2026-04-03
If I had to give a tagline for Rust procedural macros, it'd be "generic trait implementations for thrill seekers!" (Call me, Rust maintainers.) Proc macros, as they're called, power Rust's ability to #[derive()] implementations on your structs. While generics can fill in the implementation, they're limited by what you can fit into the generics system. Proc macros are much more flexible, but that also makes them much more complex!
For a practical intro, let's implement a silly trait that couldn't be implemented with generics.
The taxicab distance is a simple metric on multidimensional spaces, where the distance is just the sum of distances in each dimension.
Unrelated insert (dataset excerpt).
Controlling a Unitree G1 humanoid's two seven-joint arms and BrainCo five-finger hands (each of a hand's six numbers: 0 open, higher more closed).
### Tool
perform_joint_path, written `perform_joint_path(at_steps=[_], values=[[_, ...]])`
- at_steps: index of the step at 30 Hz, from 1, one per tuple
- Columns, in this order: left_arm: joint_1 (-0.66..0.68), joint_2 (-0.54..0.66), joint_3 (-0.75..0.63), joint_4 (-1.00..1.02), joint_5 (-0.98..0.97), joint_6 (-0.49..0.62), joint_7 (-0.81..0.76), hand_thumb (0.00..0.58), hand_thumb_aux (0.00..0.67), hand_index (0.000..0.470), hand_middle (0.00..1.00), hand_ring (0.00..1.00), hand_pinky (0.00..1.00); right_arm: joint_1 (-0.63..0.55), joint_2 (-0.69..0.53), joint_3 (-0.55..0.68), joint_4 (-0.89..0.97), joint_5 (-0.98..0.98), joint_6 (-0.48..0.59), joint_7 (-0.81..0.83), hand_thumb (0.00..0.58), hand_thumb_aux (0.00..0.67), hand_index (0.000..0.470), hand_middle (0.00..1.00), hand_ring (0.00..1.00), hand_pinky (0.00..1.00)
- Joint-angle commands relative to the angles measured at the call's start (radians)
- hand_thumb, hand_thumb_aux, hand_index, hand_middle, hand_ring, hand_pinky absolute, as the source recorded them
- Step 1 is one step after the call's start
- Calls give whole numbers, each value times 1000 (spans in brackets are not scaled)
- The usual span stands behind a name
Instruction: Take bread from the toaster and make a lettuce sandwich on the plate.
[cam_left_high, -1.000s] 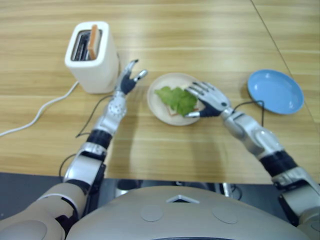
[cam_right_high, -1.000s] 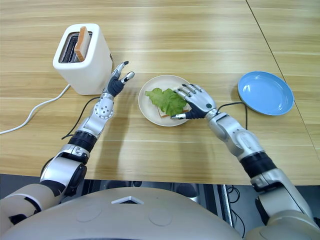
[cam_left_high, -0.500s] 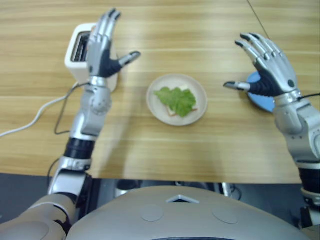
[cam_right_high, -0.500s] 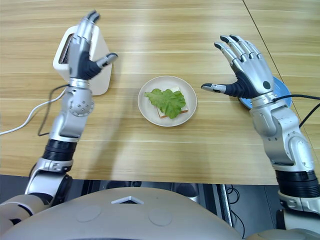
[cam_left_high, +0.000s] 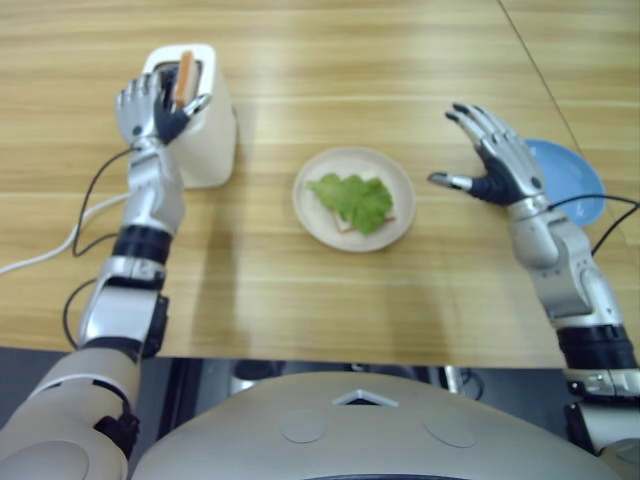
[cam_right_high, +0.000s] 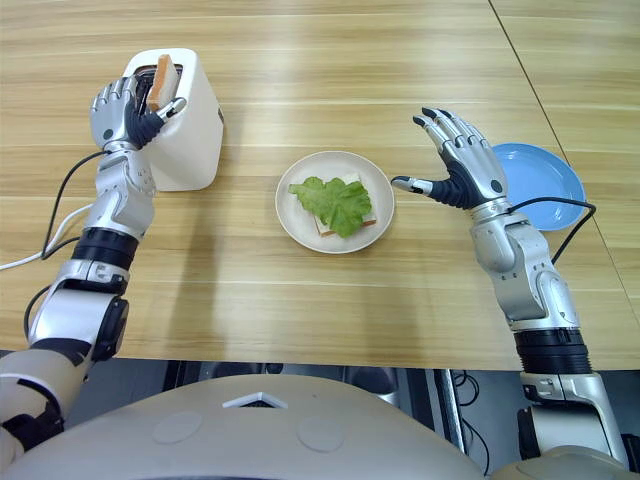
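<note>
Our left hand (cam_right_high: 122, 112) is up against the near side of the toaster (cam_right_high: 196, 135), level with its slot. We cannot tell whether it has closed on the bread slice (cam_right_high: 160, 78) that stands proud of the slot just beside it. We judge this to be the step of drawing out the top slice. To do it well, we should pinch the slice by its flat faces, low enough for a firm hold. Then we lift straight up, so it clears the slot without dragging the toaster along.

Our right hand (cam_right_high: 458, 168) hangs spread wide and empty above the bench (cam_right_high: 300, 60), between the plate (cam_right_high: 298, 228) and a blue dish (cam_right_high: 545, 165). On the plate, a lettuce leaf (cam_right_high: 332, 200) covers a bottom slice (cam_right_high: 363, 220).
</note>
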Motion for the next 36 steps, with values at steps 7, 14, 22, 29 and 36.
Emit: perform_joint_path(at_steps=[7, 14, 22, 29, 36], values=[[10, 8, -25, 39, -76, -42, 70, 580, 670, 460, 1000, 1000, 1000, 11, -10, -13, 8, -6, -1, 0, 0, 0, 0, 0, 0, 0], [75, 30, 6, -217, -81, -93, 184, 580, 670, 460, 1000, 1000, 1000, 7, -7, -8, 28, -15, 0, -10, 0, 0, 0, 0, 0, 0], [226, 39, 124, -748, -80, -236, 350, 580, 670, 460, 1000, 1000, 1000, 1, 1, -13, 51, 0, -4, -24, 0, 0, 0, 0, 0, 0], [213, -114, 125, -773, -560, -320, -29, 580, 670, 460, 1000, 1000, 1000, -7, 20, -66, 116, 58, 15, -69, 0, 0, 0, 0, 0, 0], [198, -279, 5, -462, -835, -266, -485, 580, 670, 460, 1000, 1000, 1000, -28, 2, -104, 166, 54, 18, -120, 0, 0, 0, 0, 0, 0]])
The name comes from a taxi driving on a city grid, where it has to follow the roads and not travel as the crow flies.
Let's start with a trait that has a taxicab method.
pub trait Taxicab {
fn taxicab(&self, other: &Self) -> f64;
}
Ideally, we could have this for all sorts of structs that only contain numbers.
#[derive(Debug)]
struct Point2 {
x: f64,
y: f64,
}
impl Taxicab for Point2 {
fn taxicab(&self, other: &Self) -> f64 {
(self.x - other.x).abs() + (self.y - other.y).abs()
}
}
#[derive(Debug)]
struct Point3 {
x: f64,
y: f64,
z: f64,
}
impl Taxicab for Point3 {
fn taxicab(&self, other: &Self) -> f64 {
(self.x - other.x).abs() + (self.y - other.y).abs() + (self.z - other.z).abs()
}
}
Okay, but this is a pain if we have to implement it for every single struct! It's all the same basic logic, so can't we take a shortcut?
You've surely used #[derive()] for a struct; the examples above both derived Debug! Some other common targets of derive are Clone, Copy, and PartialOrd.
Fortunately, we're not restricted to only deriving the standard traits, so we can use #[derive(Taxicab)] to automatically generate implementations of our own traits.
Unfortunately, you can't have the proc macro that derives Taxicab in the same crate where it's used, although the Rust team hopes to drop this requirement in the future. Instead, you need to carefully set up your workspace to include both the regular crate defining Taxicab and a special crate just containing the proc macros. Essentially, the proc macros are run during compilation, so they need to be built before any crate that would use them.
To use multiple crates, you'll want to use a Cargo workspace. For some example workspace setups in projects that need proc macros, check out serde or polars.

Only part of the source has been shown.